Peter Pan

—Si yo no hubiera aceptado esa invitación para cenar con los del 27 —decía la señora Darling.

—Si yo no hubiera echado mi medicina en el tazón de Nana —decía el señor Darling.

—Si yo hubiera fingido que me gustaba la medicina —decían los ojos húmedos de Nana.

—Por culpa de mi afición a las fiestas, George.

—Por culpa de mi nefasto sentido del humor, mi vida.

—Por culpa de mi susceptibilidad por tonterías, queridos amos.

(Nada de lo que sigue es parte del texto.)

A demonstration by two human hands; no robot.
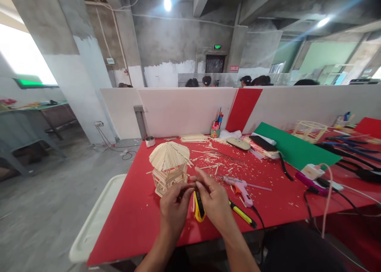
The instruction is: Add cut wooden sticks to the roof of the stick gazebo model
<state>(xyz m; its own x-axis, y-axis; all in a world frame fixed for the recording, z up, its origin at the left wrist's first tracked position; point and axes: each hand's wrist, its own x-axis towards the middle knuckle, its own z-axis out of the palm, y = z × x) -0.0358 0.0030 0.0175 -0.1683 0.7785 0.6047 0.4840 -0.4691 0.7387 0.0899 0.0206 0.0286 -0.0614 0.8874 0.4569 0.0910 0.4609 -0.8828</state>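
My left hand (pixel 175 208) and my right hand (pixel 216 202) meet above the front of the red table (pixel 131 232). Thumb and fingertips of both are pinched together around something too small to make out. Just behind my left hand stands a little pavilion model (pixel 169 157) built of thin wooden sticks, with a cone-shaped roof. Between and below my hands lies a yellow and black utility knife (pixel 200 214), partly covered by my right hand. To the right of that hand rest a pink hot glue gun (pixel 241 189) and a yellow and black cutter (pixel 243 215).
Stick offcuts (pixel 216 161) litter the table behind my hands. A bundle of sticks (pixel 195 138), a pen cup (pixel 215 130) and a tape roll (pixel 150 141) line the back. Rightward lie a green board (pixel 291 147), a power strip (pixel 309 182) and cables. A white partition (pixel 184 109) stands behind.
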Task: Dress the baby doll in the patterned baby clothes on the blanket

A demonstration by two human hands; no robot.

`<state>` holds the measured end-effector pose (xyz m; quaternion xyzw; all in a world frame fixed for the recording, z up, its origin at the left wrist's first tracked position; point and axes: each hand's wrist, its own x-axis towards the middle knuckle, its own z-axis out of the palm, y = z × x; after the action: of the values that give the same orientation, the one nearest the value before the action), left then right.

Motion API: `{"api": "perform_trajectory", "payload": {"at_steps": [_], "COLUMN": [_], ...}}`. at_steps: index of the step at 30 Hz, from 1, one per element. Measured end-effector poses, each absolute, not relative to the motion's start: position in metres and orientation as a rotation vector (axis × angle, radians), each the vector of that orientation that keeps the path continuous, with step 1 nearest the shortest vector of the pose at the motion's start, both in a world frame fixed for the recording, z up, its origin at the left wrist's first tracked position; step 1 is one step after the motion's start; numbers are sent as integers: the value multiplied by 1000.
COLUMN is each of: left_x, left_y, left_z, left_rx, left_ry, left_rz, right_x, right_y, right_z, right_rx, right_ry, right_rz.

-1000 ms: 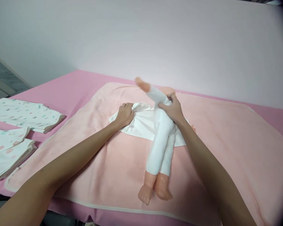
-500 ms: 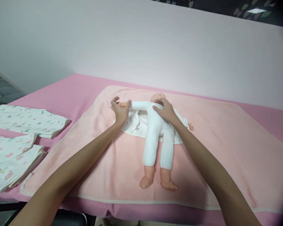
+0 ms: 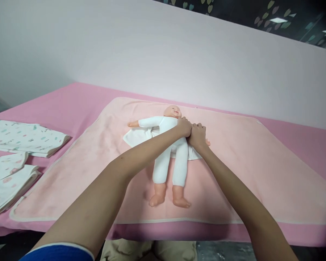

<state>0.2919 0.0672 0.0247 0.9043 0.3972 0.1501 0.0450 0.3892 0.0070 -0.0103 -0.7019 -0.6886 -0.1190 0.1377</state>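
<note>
A baby doll (image 3: 167, 125) with a white cloth body lies on its back, head away from me. Under it is spread a white baby shirt (image 3: 137, 137), whose flap shows by the doll's arm on the left. My left hand (image 3: 184, 127) reaches across the doll's chest, fingers closed on the shirt at the shoulder on the right. Touching it, my right hand (image 3: 197, 136) is closed on the shirt's sleeve over the doll's arm. Both hands hide most of that arm; only the doll's small hand (image 3: 208, 143) pokes out beyond them.
A peach blanket (image 3: 233, 174) with a pale edge lies under the doll on a pink-covered table (image 3: 78, 105). Folded printed baby clothes (image 3: 29, 136) lie to the left, with another folded piece (image 3: 11, 185) nearer. A white wall (image 3: 163, 54) rises behind the table.
My left hand has left the doll's arm on the left and crossed to the right shoulder. My right hand has moved from the chest to the arm on the right. The view has shifted slightly.
</note>
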Motion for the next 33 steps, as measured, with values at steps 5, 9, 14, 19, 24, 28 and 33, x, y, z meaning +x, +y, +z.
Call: {"api": "perform_trajectory", "payload": {"at_steps": [5, 9, 14, 19, 24, 28, 33], "left_x": [273, 236, 213, 201, 192, 199, 158], "left_y": [64, 64, 66, 68, 70, 66, 59], "left_z": [20, 18, 16, 21, 24, 20, 16], "left_rx": [2796, 2704, 2497, 2356, 2357, 2525, 2515], "left_ry": [1299, 1311, 1267, 1288, 1252, 1128, 1165], "left_rz": [404, 773, 1112, 1235, 1195, 1001, 952], "right_x": [402, 414, 420, 432, 443, 446, 454], "right_y": [-2, -15, -27, -23, -28, -48, -53], "right_z": [-11, -13, -18, -23, -8, 37, 55], "right_rx": [-2010, -2016, -1986, -2035, -1748, -1399, -1610], "right_ry": [-1935, -1843, -1815, -1691, -1591, -1715, -1808], "right_rz": [-247, -177, -145, -47, 246, 326, 410]}}
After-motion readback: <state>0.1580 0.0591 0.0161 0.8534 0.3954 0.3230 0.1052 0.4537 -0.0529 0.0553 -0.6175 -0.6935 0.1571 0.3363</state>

Entonces al menos uno de ellos se derrumbaba por completo; Nana por pensar: «Es cierto, es cierto, no deberían haber tenido un perro de niñera». Muchas veces era el señor Darling quien enjugaba los ojos de Nana con un pañuelo.

—¡Ese canalla! —exclamaba el señor Darling y Nana lo apoyaba con un ladrido, pero la señora Darling nunca vituperaba a Peter: había algo en la comisura derecha de su boca que no quería que insultara a Peter.

Se quedaban sentados en el vacío cuarto de los niños, recordando con fervor hasta el más mínimo detalle de aquella espantosa noche. Se había iniciado de una forma normal, exactamente igual que tantas otras noches, cuando Nana preparó el agua para el baño de Michael y lo llevó hasta él subido en el lomo.